Complete the following task to generate a certificate request.

Procedure

  1. From the SafeLinx Server, open the IBM® Key Management tool.
    • From Windows, log in as an administrator, and then click Start > All Programs > HCL SafeLinx > Key management.
    • From Linux, log in as root, and from a command line, type 
      wg_ikeyman
  2. If you do not want to use a default key database file, create a new one. For more information, see Creating a key database file.
    For your convenience, the SafeLinx Server includes a default key database that includes several sample signer certificates. Each of the default signer certificates has an expiration date. If you decide to use the default key database, verify the expiration dates of the certificates and replace certificates that are no longer valid. When you purchase a signed certificate from a CA, the CA provides the most recent version of its signer certificate.
  3. Open the key database file.
    1. Click Key Database File > Open.
    2. In the Key database type field, click CMS.
    3. Click Browse, select the key database file, click Open, and then click OK.
      For example, to open the default HTTP access services key database, browse to the SafeLinx Server installation directory, and select http.trusted.kdb.
      For information about the default key database files that are included with the Connection Manager, see Securing communications between the SafeLinx Server and other nodes.
    4. When prompted, type the password for the key database. Passwords are case-sensitive. By default, the password for the default key database is trusted.
  4. Click Create > New Certificate Request.
  5. In the Create New Key and Certificate Request dialog box, provide the information that the CA requires to fulfill the request, and click OK.
    At minimum, provide information in the Key Label and Common Name fields.

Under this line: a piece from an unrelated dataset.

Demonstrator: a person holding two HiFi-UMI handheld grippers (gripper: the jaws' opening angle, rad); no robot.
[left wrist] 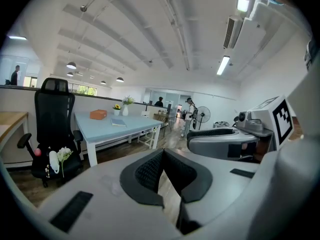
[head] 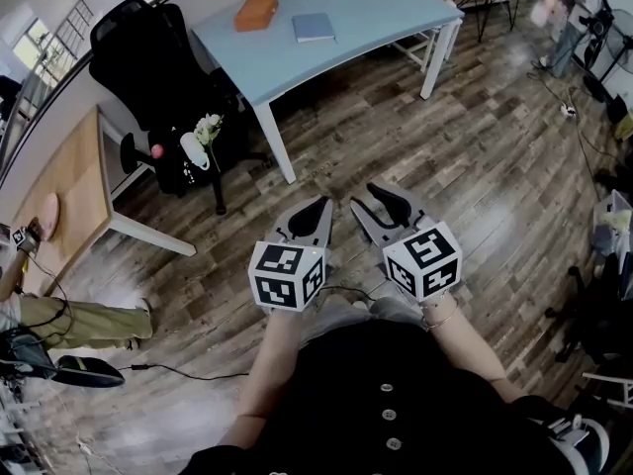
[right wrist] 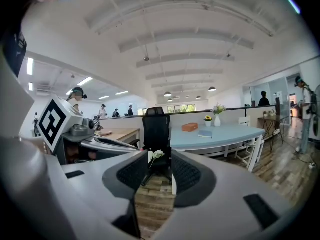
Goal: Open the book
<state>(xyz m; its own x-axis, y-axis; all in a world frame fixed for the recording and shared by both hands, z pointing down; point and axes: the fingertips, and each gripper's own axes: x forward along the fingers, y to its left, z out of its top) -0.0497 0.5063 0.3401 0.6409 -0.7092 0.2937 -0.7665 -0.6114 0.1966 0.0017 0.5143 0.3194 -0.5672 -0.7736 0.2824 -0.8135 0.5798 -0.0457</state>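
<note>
Nothing is done yet. Open wood floor (head: 475,166) lies ahead of both grippers. The blue table (head: 396,8) stands well beyond them, near edge facing, with a black chair (head: 148,57) forward-left. The closed book (head: 314,27) lies there untouched. The left gripper (head: 321,204) is pinched together and empty; the right gripper (head: 361,198) is narrowly parted and empty.

The book (head: 314,27) is a thin blue-grey volume, closed and lying flat on the pale blue table (head: 386,8), far off at twelve o'clock. An orange box (head: 256,12) sits at its ten o'clock.
</note>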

    Also, be sure to specify the proper key size. Smaller keys are processed quickly, but are less secure. Larger keys provide greater security, but result in slower response times. Although the Key Management tool allows for requests that specify a 1024-bit key size, most certificate authorities do not support key sizes that are less than 2048 bits.

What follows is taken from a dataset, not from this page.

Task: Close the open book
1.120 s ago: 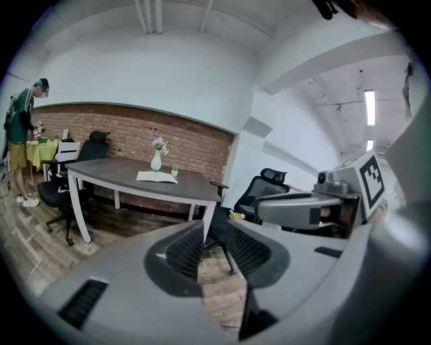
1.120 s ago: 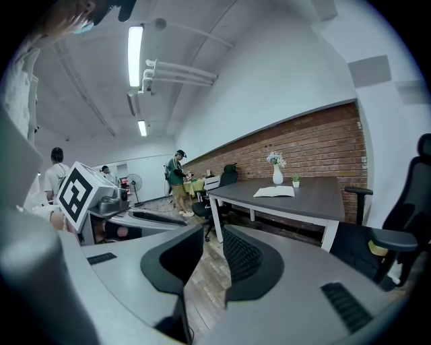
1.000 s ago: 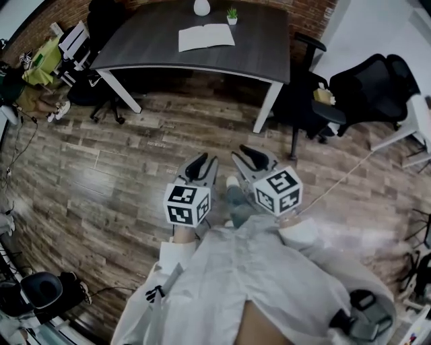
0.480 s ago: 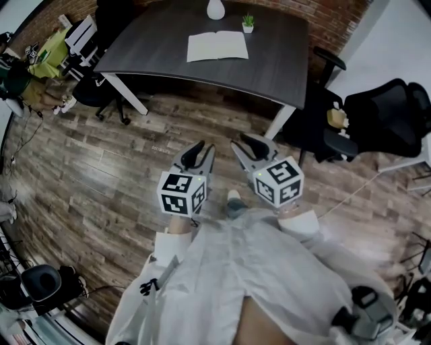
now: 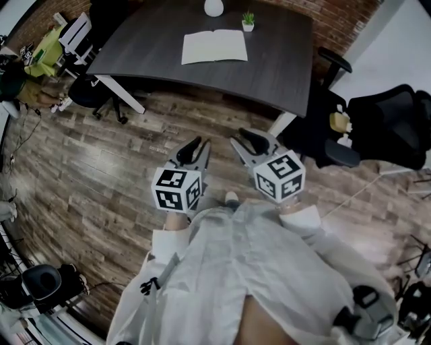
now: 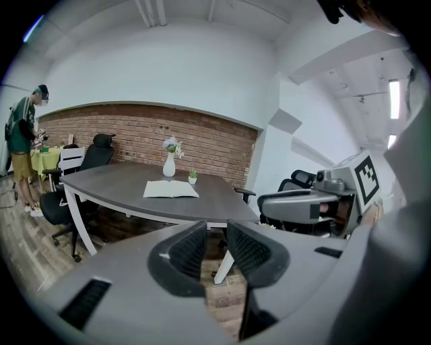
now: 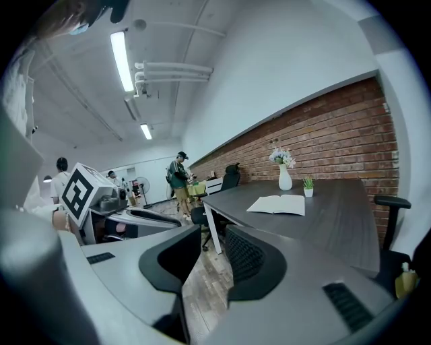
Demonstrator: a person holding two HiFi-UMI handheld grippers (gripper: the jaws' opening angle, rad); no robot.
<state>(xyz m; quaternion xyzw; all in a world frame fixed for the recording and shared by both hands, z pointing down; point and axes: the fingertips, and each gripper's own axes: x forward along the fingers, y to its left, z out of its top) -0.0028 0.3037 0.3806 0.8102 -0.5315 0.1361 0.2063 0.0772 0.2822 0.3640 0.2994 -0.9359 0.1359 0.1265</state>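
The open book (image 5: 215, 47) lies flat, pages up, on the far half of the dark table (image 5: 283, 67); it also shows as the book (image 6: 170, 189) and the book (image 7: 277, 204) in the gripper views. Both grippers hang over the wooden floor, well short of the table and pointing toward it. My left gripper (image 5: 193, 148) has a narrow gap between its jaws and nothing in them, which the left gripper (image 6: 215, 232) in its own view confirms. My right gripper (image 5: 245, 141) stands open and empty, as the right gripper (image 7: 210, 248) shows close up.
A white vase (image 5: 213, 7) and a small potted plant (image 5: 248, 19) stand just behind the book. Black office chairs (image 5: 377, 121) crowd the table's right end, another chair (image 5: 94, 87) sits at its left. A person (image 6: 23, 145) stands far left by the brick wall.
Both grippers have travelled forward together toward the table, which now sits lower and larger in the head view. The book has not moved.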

    Some environments use advanced configurations that require certificates that use wildcards, or that can be stored across multiple servers. For information about how to complete CSRs for specific configurations, contact the certificate authority.

  6. Specify a name for the request file and directory where you want to save it.
    For example, /opt/ibm/ConnectionManager/httpcertreq.arm
    By default, certificate requests are saved in the file certreq.arm.
    Note: Be sure to change the default name or location. If you use the default name, you risk overwriting earlier requests that you create from this instance of the Key Management tool.
    A message box notifies you where the certificate request is saved. Be sure to note the directory where the request file was saved.

What to do next

You are now ready to submit the request file through the website of the CA.

Choose a CA and follow the CA's instructions for sending them the completed certificate request.

When you submit the request, notify the CA that the certificate is for use with the IBM® HTTP Server. The CA can then return the signed certificate in a format that is most compatible with the IBM® Key Manager. For best results, request that certificates are returned in PKCS12 (.p12) format.